_BRIEF_: Write out each line of the material exactly as given, and drop the images.

*** Block opens ***

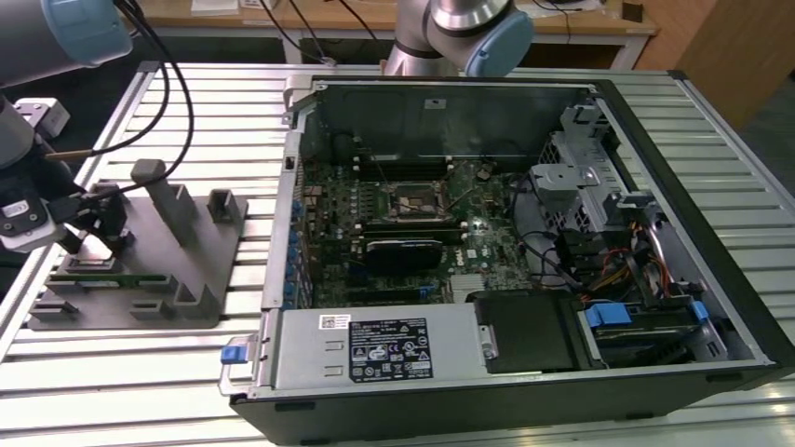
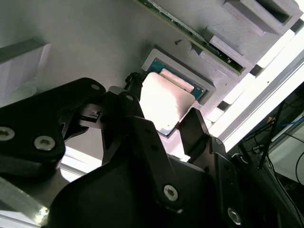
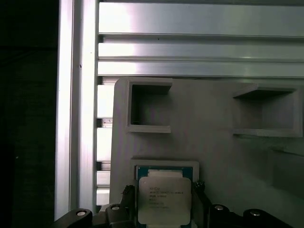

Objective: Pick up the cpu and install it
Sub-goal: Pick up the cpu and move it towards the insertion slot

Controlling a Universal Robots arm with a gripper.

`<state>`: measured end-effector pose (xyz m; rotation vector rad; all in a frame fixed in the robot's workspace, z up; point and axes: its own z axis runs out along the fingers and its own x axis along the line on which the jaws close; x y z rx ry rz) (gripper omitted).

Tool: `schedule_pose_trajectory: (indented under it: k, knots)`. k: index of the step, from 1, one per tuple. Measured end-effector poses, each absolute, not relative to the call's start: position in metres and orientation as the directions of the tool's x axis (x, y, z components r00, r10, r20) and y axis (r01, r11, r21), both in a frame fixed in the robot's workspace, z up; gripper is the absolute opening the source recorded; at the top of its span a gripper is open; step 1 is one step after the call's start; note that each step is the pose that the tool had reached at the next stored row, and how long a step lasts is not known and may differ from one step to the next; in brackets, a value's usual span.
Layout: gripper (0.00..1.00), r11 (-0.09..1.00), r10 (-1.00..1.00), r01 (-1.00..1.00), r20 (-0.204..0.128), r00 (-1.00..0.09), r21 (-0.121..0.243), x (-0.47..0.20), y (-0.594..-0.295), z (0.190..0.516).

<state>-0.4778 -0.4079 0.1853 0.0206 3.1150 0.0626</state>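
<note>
Item 1, chip (image 3: 165, 199): seated in the grey tray (image 3: 209, 128) pocket; claw (image 3: 164, 192) spread, 2 fingers (image 3: 198, 190) just beside opposite edges; close gently, centred and level; a skewed pinch would likely tip it.

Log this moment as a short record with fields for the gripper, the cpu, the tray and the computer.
gripper: open, one finger on each side of the cpu
cpu: lying flat in a recess of the grey fixture tray, silvery top up, not yet lifted
computer case: open, on the slatted table, to the exterior view's right of the tray
motherboard: exposed inside the case
</note>
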Motion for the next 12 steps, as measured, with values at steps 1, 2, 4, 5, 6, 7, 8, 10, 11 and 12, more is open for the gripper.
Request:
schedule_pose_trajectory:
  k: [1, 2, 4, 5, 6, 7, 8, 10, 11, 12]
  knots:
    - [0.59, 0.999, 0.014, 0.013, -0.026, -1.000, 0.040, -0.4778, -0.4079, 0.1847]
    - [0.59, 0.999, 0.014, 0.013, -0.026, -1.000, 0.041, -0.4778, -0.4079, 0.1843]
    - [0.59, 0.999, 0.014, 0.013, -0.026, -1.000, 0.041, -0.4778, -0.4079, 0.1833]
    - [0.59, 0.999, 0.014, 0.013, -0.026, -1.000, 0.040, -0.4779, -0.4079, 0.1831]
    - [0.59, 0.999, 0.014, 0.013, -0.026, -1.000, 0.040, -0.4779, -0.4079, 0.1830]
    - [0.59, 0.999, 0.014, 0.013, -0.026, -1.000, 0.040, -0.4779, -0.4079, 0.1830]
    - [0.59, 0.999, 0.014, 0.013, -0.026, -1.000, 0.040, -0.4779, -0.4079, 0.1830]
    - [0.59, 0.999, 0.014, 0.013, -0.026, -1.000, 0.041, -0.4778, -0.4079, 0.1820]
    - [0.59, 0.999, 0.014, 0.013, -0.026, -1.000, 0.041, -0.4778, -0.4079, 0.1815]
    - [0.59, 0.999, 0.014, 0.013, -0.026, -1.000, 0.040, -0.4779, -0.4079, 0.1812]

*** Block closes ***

_RESULT OF THIS TASK_:
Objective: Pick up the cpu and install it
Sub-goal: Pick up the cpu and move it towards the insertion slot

Controlling a Universal Robots arm with a gripper.

`<state>`: measured end-effector pose (xyz m; rotation vector rad; all in a frame fixed in the robot's workspace, z up; point and axes: its own z axis runs out along the fingers and its own x axis along the line on which the jaws close; x y z rx ry rz) (gripper omitted).

Tool: `schedule_pose_trajectory: (indented under it: k, knots)`. k: index of the step, from 1, one per tuple. Measured end-effector poses, each absolute, not relative to the call's start: position in metres and orientation as the directions of the tool's x axis (x, y, z components r00, r10, r20) and y axis (r01, r11, r21), both in a frame fixed in the robot's workspace, z up; gripper is the absolute opening the source recorded; at the top of its span a gripper is open; step 1 is one step after the call's start; note that each step is the pose that the tool had reached at the next stored row, and how long a step lasts is not known and may differ from one step to the next; in brackets, a value's usual span.
Layout: gripper (0.00..1.00), r11 (-0.09..1.00), r10 (-1.00..1.00), r01 (-1.00..1.00), r20 (-0.204..0.128), r00 (-1.00..0.09), r21 (-0.121..0.243), x (-0.47..0.20), y (-0.594..-0.295), z (0.190..0.516).

<state>-0.4778 -0.4079 0.1853 0.0206 3.1150 0.0626</state>
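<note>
Item 1, chip (image 3: 165, 199): seated in the grey tray (image 3: 209, 128) pocket; claw (image 3: 164, 192) spread, 2 fingers (image 3: 198, 190) just beside opposite edges; close gently, centred and level; a skewed pinch would likely tip it.

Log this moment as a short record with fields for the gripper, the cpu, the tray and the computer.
gripper: open, one finger on each side of the cpu
cpu: lying flat in a recess of the grey fixture tray, silvery top up, not yet lifted
computer case: open, on the slatted table, to the exterior view's right of the tray
motherboard: exposed inside the case
</note>
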Motion for the next 12 steps, as measured, with values at steps 1, 2, 4, 5, 6, 7, 8, 10, 11 and 12, more is open for the gripper.
Request:
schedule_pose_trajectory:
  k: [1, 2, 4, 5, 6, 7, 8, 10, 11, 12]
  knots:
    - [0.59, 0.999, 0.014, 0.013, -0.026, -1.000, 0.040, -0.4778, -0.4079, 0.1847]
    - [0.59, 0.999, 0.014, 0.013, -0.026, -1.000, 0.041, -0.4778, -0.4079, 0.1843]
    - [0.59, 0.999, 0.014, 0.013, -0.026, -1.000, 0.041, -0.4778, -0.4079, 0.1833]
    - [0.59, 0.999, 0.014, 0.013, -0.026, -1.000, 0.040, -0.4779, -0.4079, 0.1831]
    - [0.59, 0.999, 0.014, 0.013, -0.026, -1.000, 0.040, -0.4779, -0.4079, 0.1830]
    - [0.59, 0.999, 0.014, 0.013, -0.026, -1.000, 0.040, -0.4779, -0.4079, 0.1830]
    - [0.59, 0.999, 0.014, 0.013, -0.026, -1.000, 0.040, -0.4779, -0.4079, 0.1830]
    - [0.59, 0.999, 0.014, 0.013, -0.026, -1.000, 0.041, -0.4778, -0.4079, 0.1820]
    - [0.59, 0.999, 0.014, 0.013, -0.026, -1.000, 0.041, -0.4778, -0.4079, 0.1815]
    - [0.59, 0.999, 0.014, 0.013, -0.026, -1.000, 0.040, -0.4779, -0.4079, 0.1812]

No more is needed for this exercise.